Vega de Urriellu Refuge, at Naranjo de Bulnes (Picos de Europa)
Entering the Park, leaving the coast on the Ocean, was spectacular in itself. A pleasant countryside of hills was replaced first by a wide valley, from which at a certain point I could admire the rocky monolith of Naranjo de Bulnes, the iconic peak of the park; then, from Arenas de Cabrales to Poncebos, I drove through a deep rocky gorge, crossed only by the road and the Cares stream, and then an increasingly wild and typically high-altitude panorama, with a dolomitic appearance (the rocks here also emerged from the sea millions of years ago, and are of limestone nature).

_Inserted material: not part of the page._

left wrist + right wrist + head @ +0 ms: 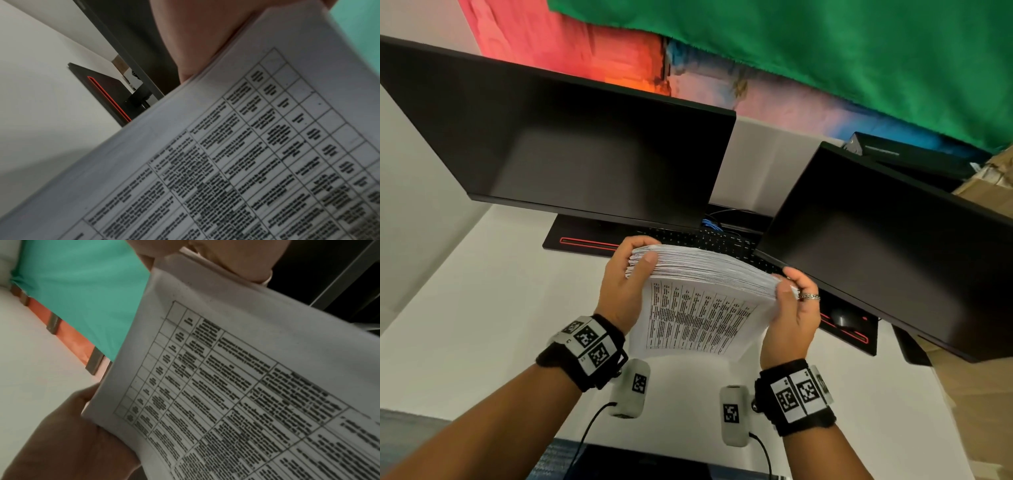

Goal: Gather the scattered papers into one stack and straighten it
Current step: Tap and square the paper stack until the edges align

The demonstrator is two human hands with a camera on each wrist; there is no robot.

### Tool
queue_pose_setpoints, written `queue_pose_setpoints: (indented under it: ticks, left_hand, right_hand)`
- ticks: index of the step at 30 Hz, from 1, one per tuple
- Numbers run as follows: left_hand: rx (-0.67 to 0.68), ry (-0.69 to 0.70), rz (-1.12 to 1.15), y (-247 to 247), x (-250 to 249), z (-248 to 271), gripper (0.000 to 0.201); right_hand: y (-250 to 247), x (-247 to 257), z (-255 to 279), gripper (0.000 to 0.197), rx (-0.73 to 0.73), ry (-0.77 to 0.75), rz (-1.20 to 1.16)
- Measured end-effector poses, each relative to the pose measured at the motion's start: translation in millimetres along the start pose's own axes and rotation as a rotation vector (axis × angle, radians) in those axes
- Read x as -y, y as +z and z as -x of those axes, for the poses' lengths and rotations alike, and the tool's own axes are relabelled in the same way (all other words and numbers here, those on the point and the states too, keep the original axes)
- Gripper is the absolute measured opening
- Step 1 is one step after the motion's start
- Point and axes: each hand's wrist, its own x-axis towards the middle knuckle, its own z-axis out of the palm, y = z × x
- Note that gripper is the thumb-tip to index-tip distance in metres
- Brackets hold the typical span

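Note:
A thick stack of printed papers (698,301) stands on edge above the white desk (482,308), its top sheet bearing a printed table and facing me. My left hand (630,274) grips the stack's left side, thumb on the front sheet and fingers curled behind. My right hand (791,301) grips the right side the same way; it wears a ring. In the left wrist view the printed sheet (257,154) fills the frame beside my palm. In the right wrist view the sheet (236,386) bends between my thumb and fingers. The stack's top edges look slightly fanned.
Two dark monitors (585,154) (893,246) stand close behind the stack. Beneath them lies a black keyboard (722,240) on a red-trimmed mat (585,243), and a mouse (842,318) sits at the right. Cardboard boxes (989,185) are at the far right.

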Motion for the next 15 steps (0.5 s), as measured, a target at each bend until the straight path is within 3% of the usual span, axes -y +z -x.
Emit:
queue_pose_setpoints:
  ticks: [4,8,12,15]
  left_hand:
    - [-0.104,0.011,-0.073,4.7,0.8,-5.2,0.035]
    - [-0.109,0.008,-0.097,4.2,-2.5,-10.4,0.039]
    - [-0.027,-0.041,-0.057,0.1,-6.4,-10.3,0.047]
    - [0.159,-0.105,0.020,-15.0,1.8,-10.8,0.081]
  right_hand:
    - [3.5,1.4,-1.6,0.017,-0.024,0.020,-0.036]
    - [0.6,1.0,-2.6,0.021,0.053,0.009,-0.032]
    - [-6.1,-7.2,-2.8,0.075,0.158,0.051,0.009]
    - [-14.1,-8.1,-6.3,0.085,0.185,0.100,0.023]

I should have arrived and slept at Collado Pandèbano, from where to start the excursion to the Refuge the day after, but the ruts of the initial stretch of the dirt road (and the love for my camperized van) made me give up.
So I stationed myself with the van, alone, in one of the first clearings at the beginning of the road, near the Invernales del Texu (see my map below), in a wild environment, and I started cooking, at the last light of the evening, consulting the internet to find out about the animals present in the park..... (there are wolves, bears, as well as chamois, deer, eagles, etc.). In reality, I later discovered that I was not so alone... In addition to some guys camped in a tent in a meadow on the banks of the stream, near me, to whom I gave a light for the fire, the next morning I discovered that along the dirt road up to the Collado Pandebano, there were many vans camped, whose owners had fewer worries traveling the bumpy road.
The next morning, I woke up at around 6:30, and at 8,00 I set off, still in the cool air, to walk the 3.5 kms to Collado, and then take the path to the Vega de Urriellu refuge.
Click here, for photos of the excursion to Rifugio Vega de Urriellu
The lower part of these valleys and mountains immediately struck me. They are less populated and wilder mountains than those I am usually used to seeing in Italy. And they are incredibly green: the rains poured here by the ocean air make lush vegetation grow. The rest is done by warm and sunny days like the one of my hike. Part of the woods, though, have been cut down to make room for pastures, occupied by numerous herds of cows and bulls.
Following the dirt road I easily reached Collado Pandèbano, in about 30-40 minutes. From here, I took the path to the refuge, following the signs. Shortly after, after passing the pretty Refuge de la Terenosa, I continued to climb, on a slope exposed to the north, up to a small rocky saddle (Collado Valleju), from which you can see the Vega de Urriellu refuge in the distance; you will not see it again until the arrival.
From here, the trail makes a long loop, first to the South, and then to the South-West, entering the head of the valley that descends from the Naranjo de Bulnes (or Pico de Urriellu, 2518 m), and all the other towers of the Picos de Europa massif. The Naranjo is an imposing rocky monolith that can be glimpsed from the Collado Pandèbano, but which then appears increasingly evident near the refuge. Wisely, I made the excursion taking advantage of the early hours of the morning, because, as already mentioned, the altitude has only partially mitigated the intense heat of the summer day. How much I have missed, here, the refreshment guaranteed by the ocean, on the coast!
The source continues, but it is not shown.